La sentenza Forti resta però alquanto problematica. Pare impossibile che una giuria abbia potuto ritenere qualcuno colpevole di omicidio "oltre ogni ragionevole dubbio" con prove tanto flebili quanto confuse e che mai, tra l`altro, hanno trovato un riscontro fattuale, anzi! Una successiva dettagliata verifica circa la fondatezza di quelle "prove circostanziali", con ulteriori valutazioni indipendenti, ha prodotto una tale quantità di dubbi che il sospetto che i fatti fossero andati in modo completamente diverso da come furono presentati dall`accusa è divenuto certezza in tutti coloro che hanno partecipato alla ricostruzione degli eventi.

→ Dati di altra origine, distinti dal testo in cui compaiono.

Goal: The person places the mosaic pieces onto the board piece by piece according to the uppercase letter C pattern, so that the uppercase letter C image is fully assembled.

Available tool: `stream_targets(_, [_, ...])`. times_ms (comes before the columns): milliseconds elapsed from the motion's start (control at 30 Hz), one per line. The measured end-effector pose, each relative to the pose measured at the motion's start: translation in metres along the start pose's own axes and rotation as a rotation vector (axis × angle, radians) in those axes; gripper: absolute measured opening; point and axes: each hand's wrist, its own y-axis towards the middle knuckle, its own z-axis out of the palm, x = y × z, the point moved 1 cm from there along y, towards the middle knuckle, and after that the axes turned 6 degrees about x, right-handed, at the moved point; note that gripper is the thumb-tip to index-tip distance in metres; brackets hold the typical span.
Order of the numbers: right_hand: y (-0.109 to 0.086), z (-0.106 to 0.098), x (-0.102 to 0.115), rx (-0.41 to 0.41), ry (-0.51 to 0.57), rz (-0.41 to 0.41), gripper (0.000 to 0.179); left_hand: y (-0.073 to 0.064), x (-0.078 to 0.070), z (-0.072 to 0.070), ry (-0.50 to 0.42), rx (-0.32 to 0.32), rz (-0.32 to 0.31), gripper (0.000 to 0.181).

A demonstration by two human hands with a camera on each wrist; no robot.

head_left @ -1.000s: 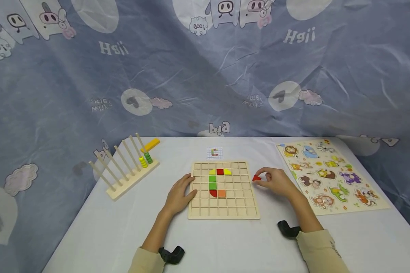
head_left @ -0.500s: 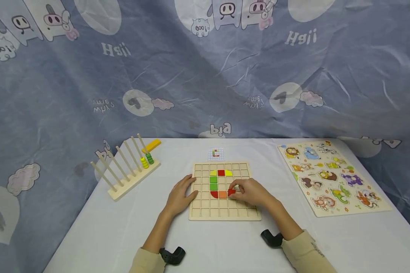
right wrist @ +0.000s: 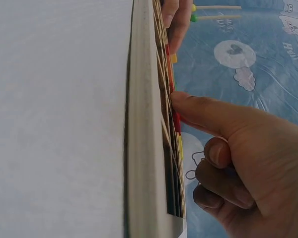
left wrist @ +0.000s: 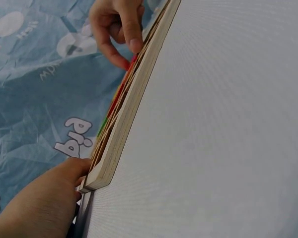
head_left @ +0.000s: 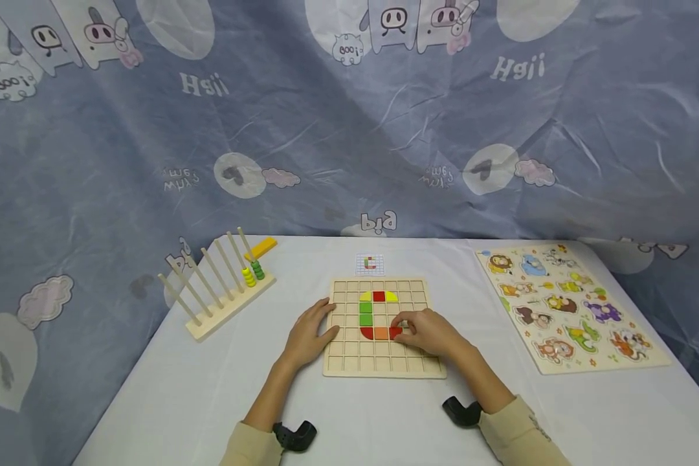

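A wooden grid board lies at the middle of the white table. On it, coloured tiles form a C: a red square between yellow tiles on top, green tiles down the side, a rounded red tile and an orange tile below. My right hand pinches a red tile by thumb and index finger, right at the cell beside the orange one; its other fingers are curled. My left hand rests against the board's left edge, thumb and fingers spread along it.
Behind the board lies a small pattern card. An abacus rack with upright pegs and some beads stands left, with a yellow bar behind it. A wooden animal puzzle lies on the right. A patterned cloth hangs at the back.
My right hand has carried the red tile leftward from beside the board to the cell right of the orange tile, where it now sits lower. My left hand stays at the board's edge.
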Motion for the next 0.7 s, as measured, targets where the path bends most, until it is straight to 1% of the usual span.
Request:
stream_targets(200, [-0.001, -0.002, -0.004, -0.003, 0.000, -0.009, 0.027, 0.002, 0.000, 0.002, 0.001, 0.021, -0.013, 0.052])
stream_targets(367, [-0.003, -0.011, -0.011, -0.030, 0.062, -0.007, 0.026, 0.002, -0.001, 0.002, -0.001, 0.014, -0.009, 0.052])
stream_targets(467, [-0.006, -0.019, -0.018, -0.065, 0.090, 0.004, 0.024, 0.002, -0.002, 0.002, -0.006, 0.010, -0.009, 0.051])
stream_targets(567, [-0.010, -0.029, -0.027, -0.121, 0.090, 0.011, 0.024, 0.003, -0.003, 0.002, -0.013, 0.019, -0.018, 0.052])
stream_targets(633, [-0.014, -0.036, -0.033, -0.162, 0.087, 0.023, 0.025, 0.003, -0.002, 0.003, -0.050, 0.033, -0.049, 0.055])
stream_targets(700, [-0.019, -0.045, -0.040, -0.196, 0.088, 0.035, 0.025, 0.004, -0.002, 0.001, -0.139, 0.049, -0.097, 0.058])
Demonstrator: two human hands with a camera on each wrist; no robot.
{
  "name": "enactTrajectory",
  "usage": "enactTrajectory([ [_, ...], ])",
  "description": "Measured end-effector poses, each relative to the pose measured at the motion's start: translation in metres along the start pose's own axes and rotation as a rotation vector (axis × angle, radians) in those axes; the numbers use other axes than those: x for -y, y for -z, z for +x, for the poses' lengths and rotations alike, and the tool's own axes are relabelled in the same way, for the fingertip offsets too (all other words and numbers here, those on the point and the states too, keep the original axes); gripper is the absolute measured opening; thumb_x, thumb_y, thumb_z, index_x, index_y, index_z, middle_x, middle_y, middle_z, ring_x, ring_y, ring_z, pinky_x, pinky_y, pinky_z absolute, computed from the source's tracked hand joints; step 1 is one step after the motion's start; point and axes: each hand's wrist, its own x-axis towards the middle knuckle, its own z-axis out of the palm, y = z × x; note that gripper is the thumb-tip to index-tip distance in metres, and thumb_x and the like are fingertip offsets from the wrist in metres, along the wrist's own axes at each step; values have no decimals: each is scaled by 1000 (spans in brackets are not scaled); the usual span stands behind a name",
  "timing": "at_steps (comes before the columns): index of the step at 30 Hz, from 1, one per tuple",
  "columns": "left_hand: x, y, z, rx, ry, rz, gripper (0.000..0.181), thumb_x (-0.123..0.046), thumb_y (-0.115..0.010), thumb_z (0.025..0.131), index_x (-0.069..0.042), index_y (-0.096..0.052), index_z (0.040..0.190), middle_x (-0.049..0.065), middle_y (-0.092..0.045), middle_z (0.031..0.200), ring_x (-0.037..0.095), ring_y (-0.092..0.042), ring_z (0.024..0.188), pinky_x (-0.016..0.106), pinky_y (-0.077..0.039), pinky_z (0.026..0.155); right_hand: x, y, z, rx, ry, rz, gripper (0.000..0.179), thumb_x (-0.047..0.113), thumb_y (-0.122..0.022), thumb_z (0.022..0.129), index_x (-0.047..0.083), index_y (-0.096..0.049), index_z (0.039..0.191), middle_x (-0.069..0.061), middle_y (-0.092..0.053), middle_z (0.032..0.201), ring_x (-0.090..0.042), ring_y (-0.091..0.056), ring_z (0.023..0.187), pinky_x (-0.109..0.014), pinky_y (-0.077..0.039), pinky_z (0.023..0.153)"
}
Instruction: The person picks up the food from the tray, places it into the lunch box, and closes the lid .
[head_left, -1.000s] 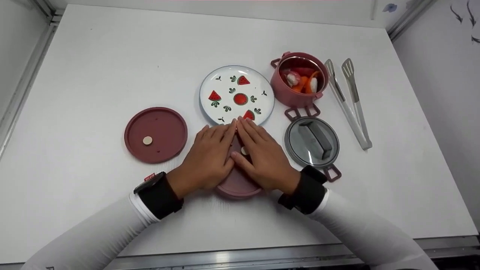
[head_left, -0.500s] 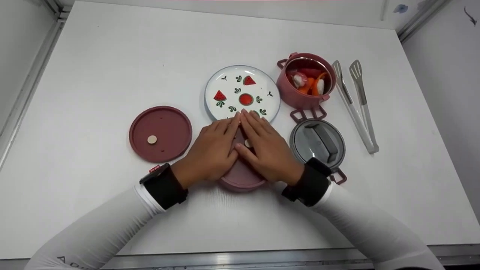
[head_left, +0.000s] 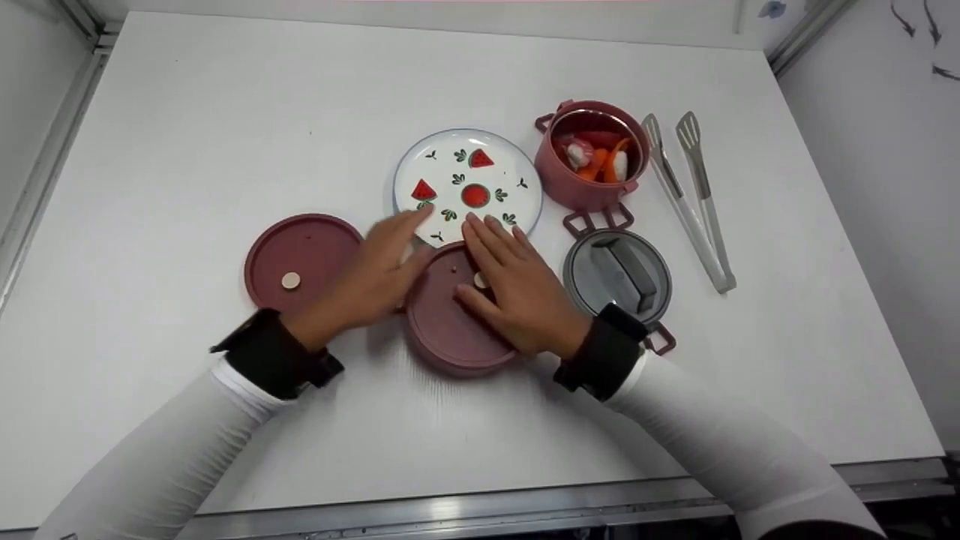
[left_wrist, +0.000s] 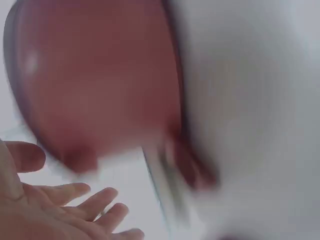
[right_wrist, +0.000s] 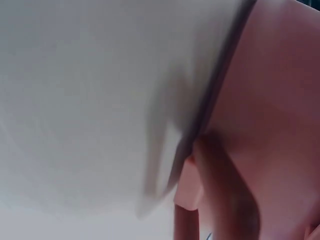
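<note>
Head view has both your hands over the near middle of the white table (head_left: 480, 450), about a maroon pot (head_left: 465, 369) with a flat maroon lid (head_left: 442, 311) on top. Your right hand (head_left: 517, 296) lies across the right part of the lid, its fingers straight and close together, the thumb held out from them; it presses down with nothing in its grasp. A pale round disc (head_left: 480, 280) on the lid is partly hidden by that hand. Your left hand (head_left: 371, 266) is open beside the lid's left edge, thumb parted from the fingers, with nothing in it; you cannot tell from these views whether its thumb touches the rim. Left wrist view is blurred, but you see the palm and 4 loosely spread fingers (left_wrist: 101, 201) near the pot's wall.

To your left lies another maroon disc (head_left: 304, 251), partly under your left forearm, with its own pale round spot (head_left: 291, 280). Beyond the pot sits a white plate (head_left: 502, 171) with watermelon pictures; just right of it, an open pot (head_left: 577, 191) holds red, orange and white pieces (head_left: 598, 159). Nearer you is a grey lid (head_left: 616, 270) with a raised bar, and metal tongs (head_left: 694, 202) lie farther right, their 2 slotted ends apart
</note>
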Motion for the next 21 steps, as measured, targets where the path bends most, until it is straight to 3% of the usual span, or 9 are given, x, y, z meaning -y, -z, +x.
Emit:
enactTrajectory([
  [2, 16, 19, -2, -61, 49, 93, 56, -31, -43, 106, -18, -29, 158, 13, -32, 161, 32, -25, 151, 55, -21, 121, 0, -2, 1, 5, 3, -7, 79, 60, -36, 102, 16, -11, 161, 1, -10, 169, -21, -6, 157, -46, -5, 127],
  [5, 47, 49, -13, -112, 153, 327, 56, -31, -45, 104, -12, -33, 156, 21, -36, 156, 40, -29, 146, 62, -27, 113, 1, -3, 1, 8, 5, -19, 81, 62, -37, 101, 15, -10, 162, 1, -9, 169, -21, -6, 157, -45, -4, 127],
  [9, 86, 77, -39, -43, 337, 519, 57, -29, -48, 103, 0, -34, 149, 36, -39, 141, 54, -34, 131, 71, -33, 97, 4, -4, 4, 15, 18, -27, 81, 63, -36, 101, 16, -10, 162, 0, -9, 170, -21, -6, 157, -44, -4, 127],
  [11, 99, 84, -50, -12, 392, 542, 56, -27, -50, 102, 4, -36, 146, 39, -40, 133, 57, -37, 124, 72, -36, 92, 5, -4, 4, 15, 24, -24, 81, 63, -36, 101, 16, -10, 161, 0, -9, 169, -21, -7, 157, -44, -4, 127],
  [13, 107, 87, -55, -6, 406, 526, 52, -24, -52, 101, 5, -40, 142, 39, -44, 126, 57, -41, 117, 71, -40, 86, 5, -3, 4, 8, 23, -23, 80, 62, -36, 101, 16, -11, 161, 0, -10, 169, -22, -7, 157, -45, -5, 127],
  [17, 110, 89, -51, -19, 403, 448, 45, -17, -54, 99, 1, -46, 140, 31, -55, 111, 47, -54, 97, 56, -47, 68, 3, -2, 2, -1, 16, -16, 79, 60, -38, 101, 15, -12, 161, 0, -10, 169, -22, -7, 157, -45, -6, 127],
  [21, 109, 91, -45, 14, 425, 389, 40, -16, -50, 100, 0, -47, 136, 21, -58, 93, 34, -56, 79, 41, -43, 58, 1, -3, 0, -3, 7, -1, 78, 59, -38, 102, 15, -12, 161, -1, -11, 169, -23, -7, 157, -45, -6, 127],
])
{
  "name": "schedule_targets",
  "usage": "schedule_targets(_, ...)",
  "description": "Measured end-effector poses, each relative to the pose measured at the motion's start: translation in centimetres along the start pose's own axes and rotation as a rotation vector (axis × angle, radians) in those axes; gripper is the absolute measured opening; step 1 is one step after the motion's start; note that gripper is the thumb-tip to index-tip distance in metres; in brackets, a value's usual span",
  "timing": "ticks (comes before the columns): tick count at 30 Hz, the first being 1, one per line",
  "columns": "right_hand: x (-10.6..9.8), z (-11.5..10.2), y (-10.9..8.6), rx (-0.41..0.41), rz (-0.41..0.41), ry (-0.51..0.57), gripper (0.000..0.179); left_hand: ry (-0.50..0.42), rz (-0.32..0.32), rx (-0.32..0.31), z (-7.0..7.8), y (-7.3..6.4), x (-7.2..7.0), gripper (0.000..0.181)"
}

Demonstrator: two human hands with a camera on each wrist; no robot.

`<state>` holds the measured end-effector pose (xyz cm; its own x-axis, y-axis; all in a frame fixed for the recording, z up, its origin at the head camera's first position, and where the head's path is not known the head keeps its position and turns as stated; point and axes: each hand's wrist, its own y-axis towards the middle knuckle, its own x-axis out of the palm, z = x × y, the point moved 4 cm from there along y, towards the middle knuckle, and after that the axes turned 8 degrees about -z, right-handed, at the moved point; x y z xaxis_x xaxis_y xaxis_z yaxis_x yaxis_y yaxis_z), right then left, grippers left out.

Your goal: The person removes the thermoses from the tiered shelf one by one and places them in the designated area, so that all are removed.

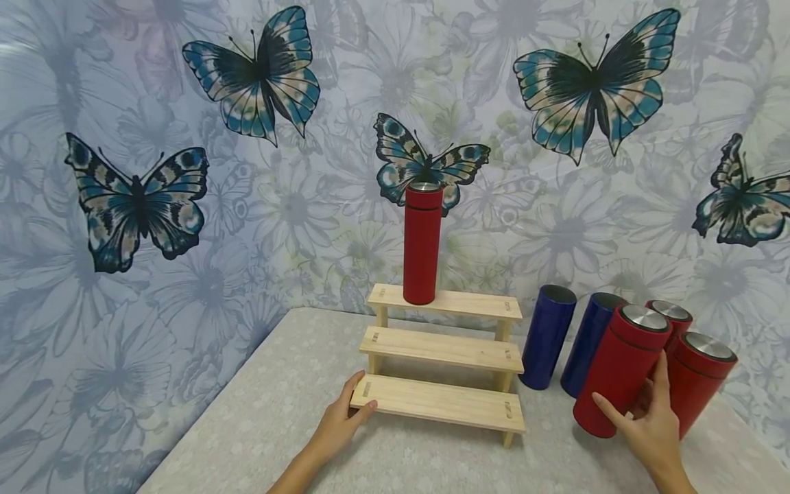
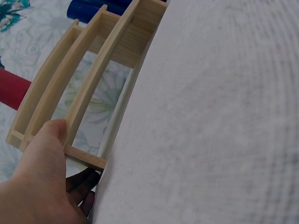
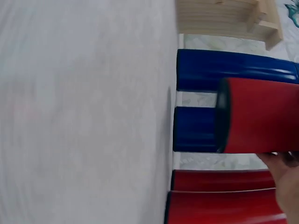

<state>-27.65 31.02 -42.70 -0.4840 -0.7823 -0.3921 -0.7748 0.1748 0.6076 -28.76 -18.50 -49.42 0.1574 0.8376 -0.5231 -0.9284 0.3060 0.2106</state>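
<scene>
A three-tier wooden step stand (image 1: 438, 401) is in the middle of the head view. My left hand (image 1: 338, 424) grips the left end of its lowest step, the thumb at the front edge; in the left wrist view the fingertips (image 2: 84, 184) are partly hidden behind the end support. My right hand (image 1: 655, 429) holds a red thermos bottle (image 1: 620, 377) with a silver-topped lid. In the right wrist view this bottle's dark base (image 3: 223, 116) is raised off the table, and the bottle tilts a little. Another red thermos (image 1: 422, 250) stands upright on the top step, left of its middle.
Two blue bottles (image 1: 548, 339) (image 1: 589, 343) stand right of the stand. Two more red thermoses (image 1: 703, 377) (image 1: 671, 312) are close behind and right of my right hand. A light patterned cloth (image 1: 247, 412) covers the table; butterfly-print fabric (image 1: 296, 226) hangs behind.
</scene>
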Motion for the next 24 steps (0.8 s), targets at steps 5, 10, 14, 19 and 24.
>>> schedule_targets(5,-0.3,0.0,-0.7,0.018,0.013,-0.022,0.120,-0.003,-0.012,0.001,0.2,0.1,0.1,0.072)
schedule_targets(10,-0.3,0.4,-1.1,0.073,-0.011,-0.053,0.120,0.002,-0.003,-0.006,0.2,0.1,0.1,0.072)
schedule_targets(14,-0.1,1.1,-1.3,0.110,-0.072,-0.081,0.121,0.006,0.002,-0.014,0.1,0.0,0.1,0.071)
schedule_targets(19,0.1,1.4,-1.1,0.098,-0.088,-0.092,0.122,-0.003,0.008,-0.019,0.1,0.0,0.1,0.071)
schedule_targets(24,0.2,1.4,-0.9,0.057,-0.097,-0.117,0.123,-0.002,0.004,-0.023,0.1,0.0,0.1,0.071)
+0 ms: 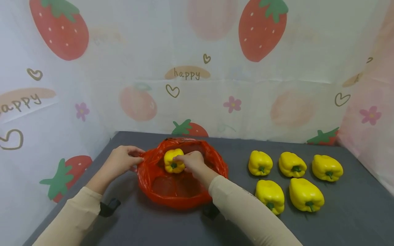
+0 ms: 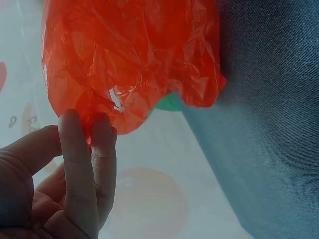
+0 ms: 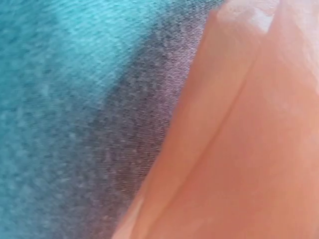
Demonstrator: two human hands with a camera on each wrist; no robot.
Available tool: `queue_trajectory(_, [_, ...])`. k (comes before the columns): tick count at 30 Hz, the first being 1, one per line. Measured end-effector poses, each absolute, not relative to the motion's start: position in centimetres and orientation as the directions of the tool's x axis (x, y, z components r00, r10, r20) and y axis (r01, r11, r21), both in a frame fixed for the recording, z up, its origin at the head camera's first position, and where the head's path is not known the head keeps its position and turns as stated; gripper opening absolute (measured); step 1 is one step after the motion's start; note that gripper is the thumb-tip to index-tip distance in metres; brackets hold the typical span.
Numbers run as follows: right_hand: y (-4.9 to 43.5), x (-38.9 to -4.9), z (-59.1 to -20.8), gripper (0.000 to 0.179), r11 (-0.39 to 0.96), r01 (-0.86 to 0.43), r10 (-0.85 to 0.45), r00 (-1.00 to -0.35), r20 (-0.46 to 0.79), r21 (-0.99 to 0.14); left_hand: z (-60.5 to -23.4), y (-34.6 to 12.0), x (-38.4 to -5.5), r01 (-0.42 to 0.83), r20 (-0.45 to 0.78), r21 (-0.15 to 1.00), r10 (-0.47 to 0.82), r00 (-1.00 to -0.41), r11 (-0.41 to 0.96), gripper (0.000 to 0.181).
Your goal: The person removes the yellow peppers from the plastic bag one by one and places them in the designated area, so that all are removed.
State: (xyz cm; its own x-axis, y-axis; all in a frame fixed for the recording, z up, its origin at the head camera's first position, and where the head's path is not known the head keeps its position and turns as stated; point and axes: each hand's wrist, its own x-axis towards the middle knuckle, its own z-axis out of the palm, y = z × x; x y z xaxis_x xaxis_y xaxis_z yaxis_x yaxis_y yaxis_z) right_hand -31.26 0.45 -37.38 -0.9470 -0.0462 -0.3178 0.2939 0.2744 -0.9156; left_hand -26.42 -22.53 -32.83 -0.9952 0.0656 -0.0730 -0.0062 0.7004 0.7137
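A red plastic bag [image 1: 181, 202] lies with its mouth spread wide in the middle of the table. At its left rim my left hand [image 1: 124, 160] pinches the plastic between thumb and fingers; the left wrist view shows these fingers [image 2: 79, 169] against the crinkled bag [image 2: 139, 55]. My right hand [image 1: 194, 162] reaches into the mouth and holds a yellow bell pepper [image 1: 170, 159] by its right side, green stem toward me. The right wrist view has only a blurred, close sheet of the bag [image 3: 239, 149], without the hand.
Several more yellow bell peppers stand to the right in two rows, among them one [image 1: 260, 163] at the back and one [image 1: 306, 195] in front. My right forearm passes close by the front row. A strawberry-print cloth [image 1: 197, 102] hangs behind the grey table [image 1: 172, 229].
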Motion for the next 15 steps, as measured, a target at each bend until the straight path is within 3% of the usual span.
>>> queue_trajectory(15, [2.8, -29.5, -36.0, 0.05, 0.236, 0.277, -0.112, -0.945, -0.309, -0.931, -33.0, -22.3, -26.3, 0.008, -0.062, 0.701, 0.072, -0.996, 0.713, 0.038])
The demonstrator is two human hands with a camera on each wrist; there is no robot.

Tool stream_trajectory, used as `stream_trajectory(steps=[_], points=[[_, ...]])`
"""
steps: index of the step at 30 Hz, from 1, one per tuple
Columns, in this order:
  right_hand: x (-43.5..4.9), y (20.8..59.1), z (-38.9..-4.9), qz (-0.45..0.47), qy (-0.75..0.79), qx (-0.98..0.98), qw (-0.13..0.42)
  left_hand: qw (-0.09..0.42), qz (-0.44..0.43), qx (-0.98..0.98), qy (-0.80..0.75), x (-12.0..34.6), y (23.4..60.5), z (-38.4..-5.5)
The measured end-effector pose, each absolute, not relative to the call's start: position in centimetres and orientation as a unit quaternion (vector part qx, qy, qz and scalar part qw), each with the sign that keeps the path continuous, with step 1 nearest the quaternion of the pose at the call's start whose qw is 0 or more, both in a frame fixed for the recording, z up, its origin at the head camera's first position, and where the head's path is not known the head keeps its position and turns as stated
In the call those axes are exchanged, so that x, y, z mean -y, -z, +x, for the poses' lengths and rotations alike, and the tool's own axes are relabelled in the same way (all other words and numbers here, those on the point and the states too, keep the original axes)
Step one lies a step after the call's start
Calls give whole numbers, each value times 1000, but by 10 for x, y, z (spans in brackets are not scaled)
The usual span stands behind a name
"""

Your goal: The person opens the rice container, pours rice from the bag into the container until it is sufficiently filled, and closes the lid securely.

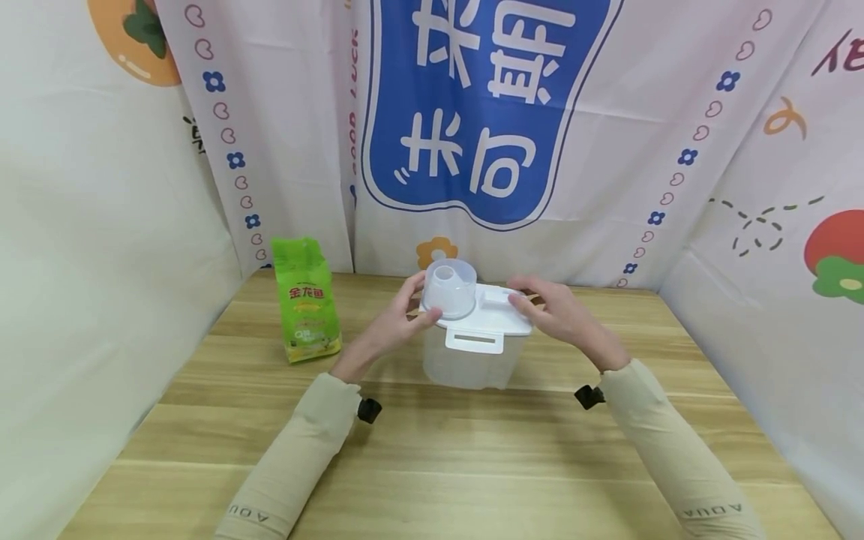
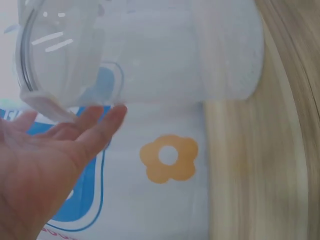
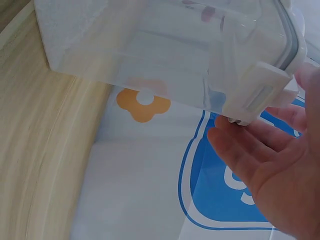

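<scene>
A clear plastic storage container (image 1: 469, 367) with a white lid (image 1: 496, 319) stands upright in the middle of the table. On the lid's left part sits a clear cup (image 1: 451, 289), upside down. My left hand (image 1: 398, 319) holds the lid's left end, thumb at the near edge beside the cup, fingers behind. The right hand (image 1: 556, 307) grips the other end, thumb on top. In the right wrist view its fingers touch a white side latch (image 3: 260, 92). Another latch (image 1: 475, 342) juts out at the front. In the left wrist view my fingertips touch the far side near the rim.
A green bag (image 1: 307, 304) with red lettering stands upright at the left of the wooden table (image 1: 445, 480). Printed white curtains (image 1: 297, 135) close off the back and both sides. Black wrist cameras (image 1: 369, 410) hang below both sleeves.
</scene>
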State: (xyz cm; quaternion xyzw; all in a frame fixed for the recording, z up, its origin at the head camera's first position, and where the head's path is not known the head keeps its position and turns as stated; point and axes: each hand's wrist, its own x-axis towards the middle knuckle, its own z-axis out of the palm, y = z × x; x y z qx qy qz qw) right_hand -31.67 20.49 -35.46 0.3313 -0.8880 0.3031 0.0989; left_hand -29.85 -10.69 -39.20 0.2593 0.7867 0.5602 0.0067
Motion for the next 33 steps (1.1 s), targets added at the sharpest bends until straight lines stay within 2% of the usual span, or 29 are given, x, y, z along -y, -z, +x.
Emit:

Col passare del tempo, e grazie alle insistenze dei famigliari e di un gruppo sempre crescente di persone preoccupate per la storte di Chico Forti, il caso "Forti" è entrato anche nei palazzi del potere.
All`inizio con lettere private ai ministri degli esteri, poi con interrogazioni parlamentari e infine anche con delle visite nel carcere di Miami - io stesso ho visitato Chico due volte. 11 28 luglio la Camera ha iniziato la discussione di una mozione firmata da tutti i gruppi parlamentari che chiede al governo di facilitare la riapertura del processo. Questione sicuramente delicata ma possibile.


L'incessante e impagabile impegno della famiglia è riuscito a coinvolgere l`ex giudice e parlamentare Ferdinando Imposimato e la criminologa Roberta Bruzzone nell'ampliare la ricostruzione dei fatti, offrendo fondamentali spunti di richiamo alle norme internazionali riconosciute anche dagli Stati Uniti al fine di poter riaprire il processo. Negli anni, nel mio piccolo e assieme al senatore Giacomo Santini, ho cercato di tallonare il governo per avviare quell'attenzione politica che non aveva caratterizzato i predecessori del ministro Giulio Terzi di Sant'Agata. Tanto Emma Bonino che l'attuale ministra non hanno fatto mancare la fattiva attenzione della Farnesina alle sollecitazioni della famiglia Forti.


Roberta Bruzzone ha dato recentemente alle stampe buona parte del suo enorme lavoro di ricostruzione. Il materiale da lei puntigliosamente raccolto nel libro "Il grande abbaglio" sarà fondamentale per il lavoro dell'avvocato Joe Tacopina che ha deciso di farsi carico del tentativo di riapertura del processo. Altrettanto fondamentale, oltre alla raccolta di fondi necessari al collegio di difesa, sarà la partecipazione del governo a quella fase di revisione e, ultimo ma non ultimo, un contatto diplomatico ai massimi livelli con l'amministrazione Obama per aggiornarla sugli sviluppi processuali. 


Non si tratta di sollecitare un sostegno a una campagna innocentista ma di chiedere che giustizia venga fatta sulla base di prove e non illazioni.

Durante la XVI legislatura m'è capitato di visitare decine di carceri in Italia e qualcuno anche in Africa e nei paesi dell'est. Ho ascoltato centinaia di racconti di malagiustizia, maltrattamenti, disperazione umana di ogni genere, mai però m'era capitato di dover andare a trovare un amico, qualche conoscente sì, ma un amico mai. Con Chico, sempre che lui lo voglia, dopo dieci minuti di chiacchiere capisci che hai a che fare con qualcuno che avrebbe potuto esserti amico - e non solo per la comune passione per la vela e il surf.


In carcere Chico Forti lavora senza retribuzione, per buona parte della giornata insegna inglese e cultura generale ai suoi compagni di galera generalmente di origine latino-americana. Non ha mai subito un provvedimento disciplinare, anzi, è un modello di comportamento. È rispettato dai peggiori e dai migliori nonché dalle guardie carcerarie.


Chico Forti era e resta un patito di sport estremi, quello più estremo di tutti si chiama oggi ricerca della verità e della giustizia per se stesso. Si tratta di uno sport che un giorno si potrebbe esser chiamati a praticare anche in prima persona, allenarsi con Chico, dietro le sbarre da oltre 5110 giorni, potrebbe tornar utile anche a noi stessi.